No line before the one holding "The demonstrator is" is to be copied; that line and all after it, through the end of the listing, are returned exactly, minus pictures.

══════════

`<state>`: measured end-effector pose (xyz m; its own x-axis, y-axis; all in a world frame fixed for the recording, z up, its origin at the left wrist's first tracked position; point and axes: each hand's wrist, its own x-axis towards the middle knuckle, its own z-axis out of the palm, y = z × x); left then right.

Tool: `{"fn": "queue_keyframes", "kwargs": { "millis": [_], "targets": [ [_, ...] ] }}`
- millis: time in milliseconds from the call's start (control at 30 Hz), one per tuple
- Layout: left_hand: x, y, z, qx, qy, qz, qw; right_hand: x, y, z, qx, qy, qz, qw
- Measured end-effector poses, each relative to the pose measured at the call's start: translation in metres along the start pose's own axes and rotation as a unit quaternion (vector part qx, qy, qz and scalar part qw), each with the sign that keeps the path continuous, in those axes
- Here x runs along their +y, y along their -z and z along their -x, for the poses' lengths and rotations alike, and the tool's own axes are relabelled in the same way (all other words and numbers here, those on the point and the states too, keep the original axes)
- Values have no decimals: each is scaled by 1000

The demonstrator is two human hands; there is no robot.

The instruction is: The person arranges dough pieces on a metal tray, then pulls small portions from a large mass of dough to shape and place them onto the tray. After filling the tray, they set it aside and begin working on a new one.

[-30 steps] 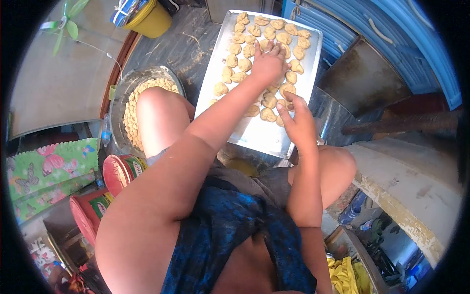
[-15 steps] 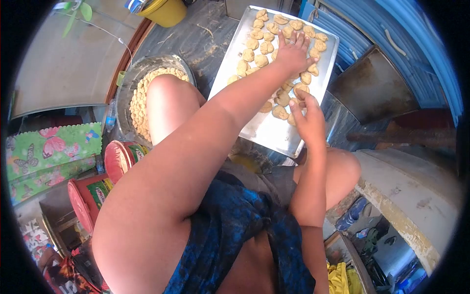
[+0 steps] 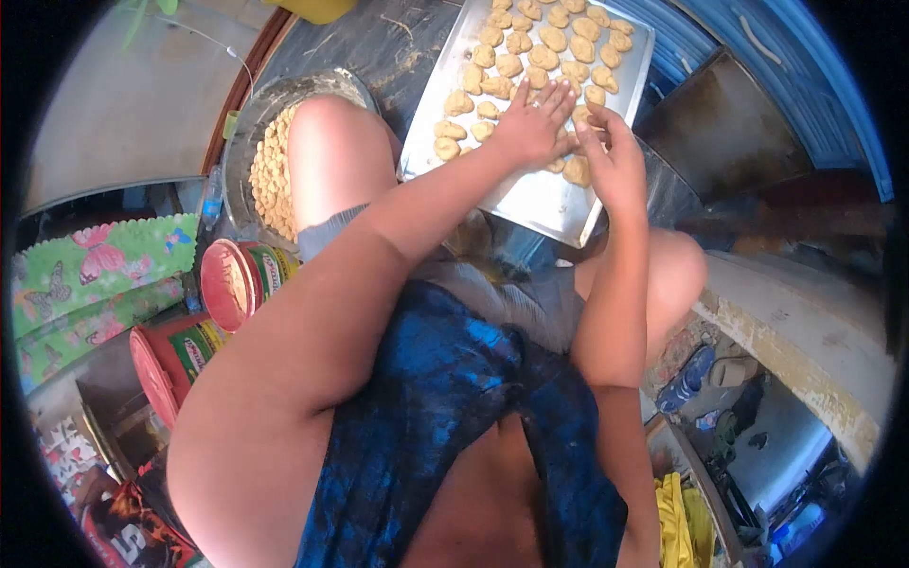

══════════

● Solution to the problem:
The demonstrator is two human hands; there is no robot.

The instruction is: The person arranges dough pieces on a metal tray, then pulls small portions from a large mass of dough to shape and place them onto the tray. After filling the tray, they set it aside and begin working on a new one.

[-30 steps] 
[-15 steps] 
[+0 steps] 

This concludes the response to the exercise.